Will Trump derail the economy? Maybe. Will Trump create a golden era of American manufacturing? Maybe. Will we end up in recession? Maybe. Will your business thrive, despite the headwinds? Again, maybe.

If that all sounds rather Buddhist, apologies. But “maybe” may be the truest thing we can say about the current wild moment. There is, without question, a lot of volatility and uncertainty right now brought on by MAGA Washington and it is making a lot of people nervous—especially CEOs and board members according to our polling—no matter how they voted.

It’s a good moment to remember what you all know (and what you’ve all experienced, likely multiple times): In every era of radical change, some companies end up stronger, more agile and better positioned than before. You don’t need to beat the overall economy to win. You only need to beat your rivals.

Leadership is the difference. To that end, here are some ideas for thriving in uncertainty, cribbed over the years from the CEO community as well as some of the best minds in business (Ram Charan, Jim Collins, Patrick Lencioni, Fred Reicheld, Marshall Goldsmith, Verne Harnish, Adam Echter, and many more). You know all this already, but it can’t hurt to be reminded:

Abundance mindset. As bestselling author Stephen M.R. Covey pointed out for an upcoming interview, this world contains plenty of everything we need to thrive, and that will be even more true as AI grants us extra helpings of our prized commodity: time.

Control what you can control. Obsessed with the news? Ask yourself: is it helping you lead or is it just exciting/habitual. Monitor your media consumption and that of your senior team and focus on the trade data that impacts you directly.

Refocus on the customer. When things are topsy-turvy, it is grounding to remind people that the point of all this effort is the customer. Without them, there’s no business. Don’t let operational thrum drown that out.

Build energy and urgency. Pull together a war room. Signal an acceleration in rhythm. Put time on the calendar, dedicate a physical space, pull together HR, finance, purchasing, sales, operations, whoever else for a high-cadence group. Push them to look for opportunity—not just patching holes.

Pricing flexibility=profits. This is essential. Inflation is likely to rise, tariffs—even the threat of tariffs—will present opportunity for profitability, if you can add surcharges and get smart about adjusting with agility. Make sure you can.
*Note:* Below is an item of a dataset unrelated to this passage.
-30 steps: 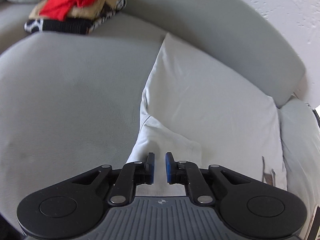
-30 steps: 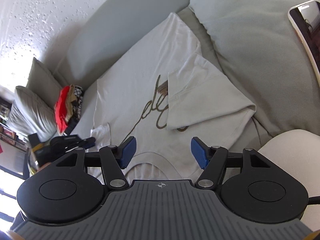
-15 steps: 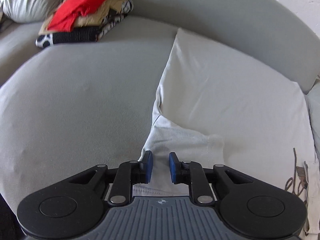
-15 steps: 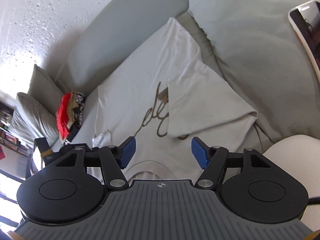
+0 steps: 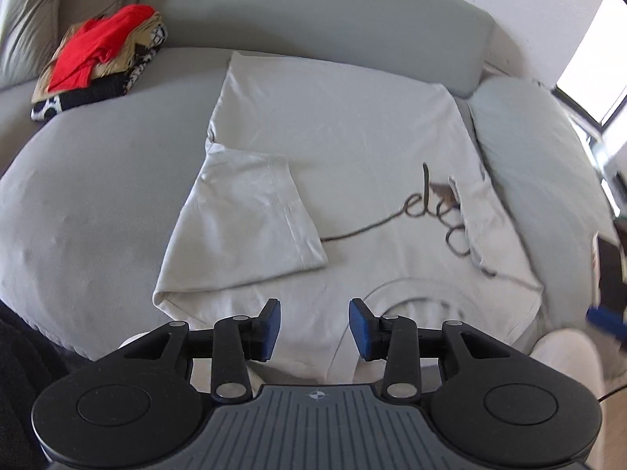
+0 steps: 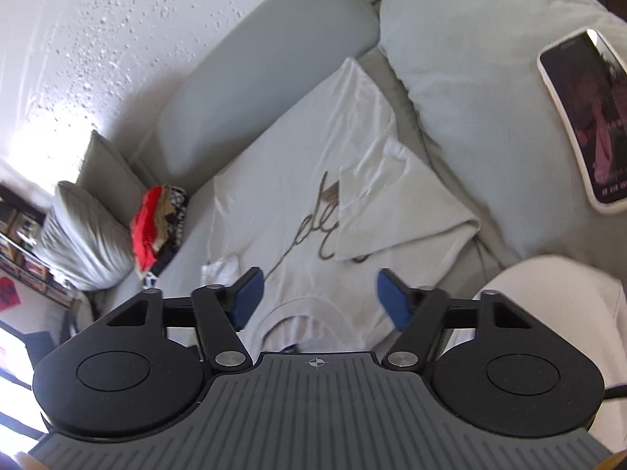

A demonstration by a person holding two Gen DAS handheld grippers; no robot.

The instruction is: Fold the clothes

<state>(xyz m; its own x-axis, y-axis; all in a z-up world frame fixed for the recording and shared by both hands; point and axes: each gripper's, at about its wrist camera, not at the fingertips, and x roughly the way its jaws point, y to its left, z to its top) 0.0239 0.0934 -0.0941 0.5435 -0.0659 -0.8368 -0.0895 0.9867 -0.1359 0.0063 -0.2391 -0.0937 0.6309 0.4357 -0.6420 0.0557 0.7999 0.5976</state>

Get out of your office. Hunker in the bunker is not a winning strategy. Don’t delegate listening and connecting. Get on the phone, get on a plane. Show up for customers, suppliers, trade groups, lawmakers, regulators, industry conferences. Learn a ton, grow the network, bank goodwill, and get smarter while your rivals stay home.
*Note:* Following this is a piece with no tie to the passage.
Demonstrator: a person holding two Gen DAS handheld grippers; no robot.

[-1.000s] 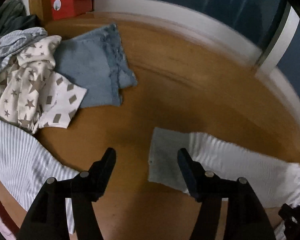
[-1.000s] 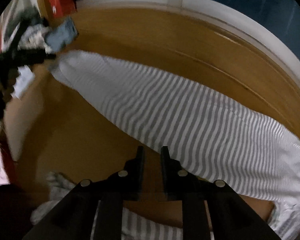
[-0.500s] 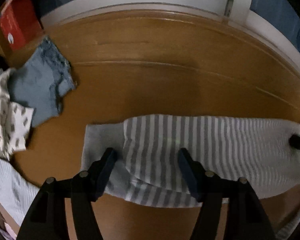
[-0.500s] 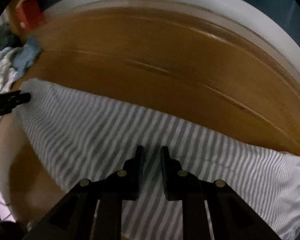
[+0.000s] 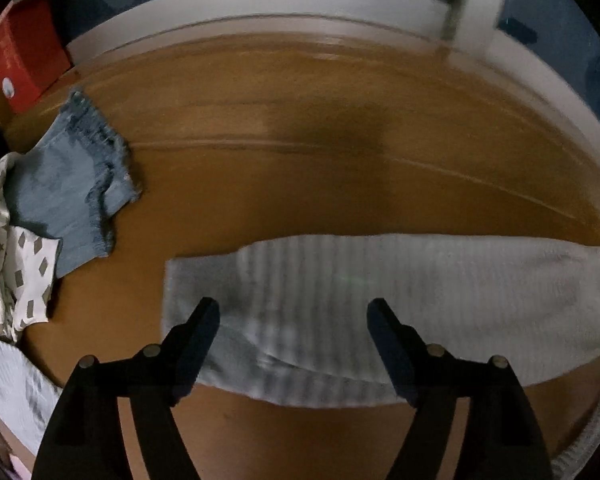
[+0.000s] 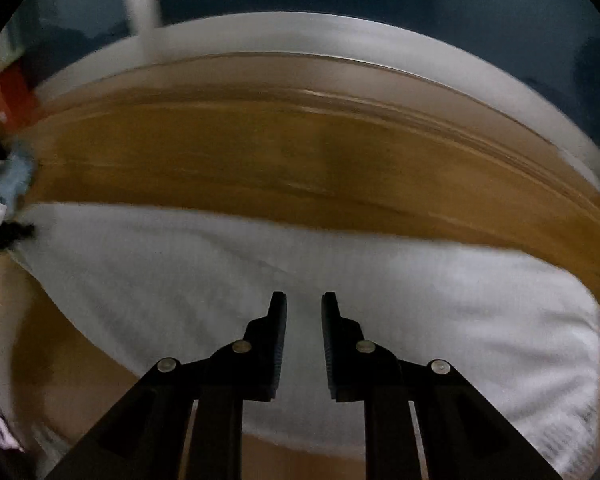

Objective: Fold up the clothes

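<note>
A grey-and-white striped garment (image 5: 420, 280) lies folded in a long band across the wooden table (image 5: 300, 140). My left gripper (image 5: 292, 306) hovers over its left end, jaws wide and still opening, with no cloth pinched between the fingers. In the right wrist view the same garment (image 6: 420, 300) shows blurred and pale. My right gripper (image 6: 304, 298) hangs over its middle with a narrow gap between the jaws and nothing in it.
Frayed denim shorts (image 5: 68, 184) and a star-patterned cloth (image 5: 0, 248) are piled at the table's left. A red box (image 5: 24, 60) stands at the back left corner. Another striped cloth (image 5: 8, 380) hangs at the near left edge. A white window sill (image 5: 260, 4) runs behind.
The left gripper moved over the striped garment's left end and its jaws spread wider. The right gripper swept along the garment toward its middle, keeping the same narrow gap.
</note>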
Create esprit de corps. Some people, some teams just get better as the pace accelerates and the challenges mount. You know who they are. Give them the ball and let them run. Their energy is contagious.

Cull. Inertia thrives in good times. This is the moment to revisit projects, people, ideas that you likely lacked the energy or discipline to examine closely in blue-sky weather. Then make some choices. Narrow your focus.
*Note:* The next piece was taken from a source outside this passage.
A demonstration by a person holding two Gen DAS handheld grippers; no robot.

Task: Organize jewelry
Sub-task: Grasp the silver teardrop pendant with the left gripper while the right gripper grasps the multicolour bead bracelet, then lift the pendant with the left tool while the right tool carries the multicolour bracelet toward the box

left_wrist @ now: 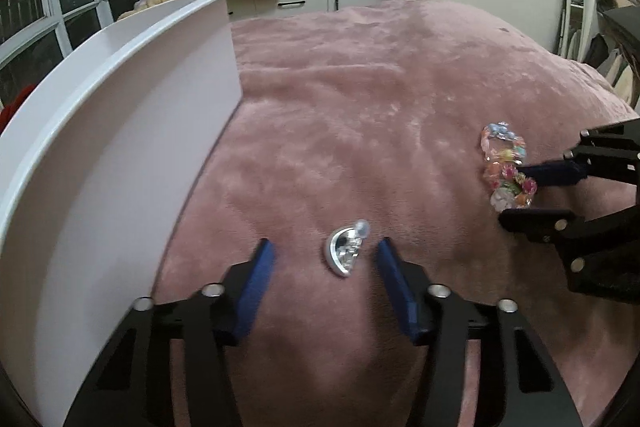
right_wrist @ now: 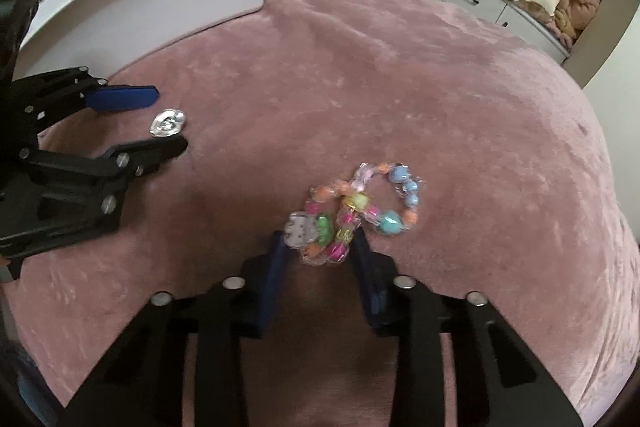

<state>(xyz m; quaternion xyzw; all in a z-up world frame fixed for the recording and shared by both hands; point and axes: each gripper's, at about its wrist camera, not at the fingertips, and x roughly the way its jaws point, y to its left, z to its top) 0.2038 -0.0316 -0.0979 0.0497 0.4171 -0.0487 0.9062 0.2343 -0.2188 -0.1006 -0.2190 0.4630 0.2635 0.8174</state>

Don’t sacrifice the future. The places not to cut? Automation, R&D, AI pilots, digital transformation, training, etc. You want to grow stronger while others grow weaker. 

Revisit comp. It’s been tough to have tough conversations here for a while. Realign around what—and who—builds actual value in your company.

Map the opportunities. Companies you really like, salespeople your salespeople hate competing against, customers you wish you had—they may all become available. Ask your front-line folks for thoughts. Reach out to rivals. You never know who’s ready to deal.

And finally, Communicate, communicate, communicate. No matter your political affiliation or your team’s, no matter where you think all this is going, it is irrefutable that there is a lot of change happening all at once. My favorite quote on the job of CEOs in moments like this comes from Greg Brenneman, who turned around Continental Airlines: “Absorb fear, exude hope.” And be ready for opportunity.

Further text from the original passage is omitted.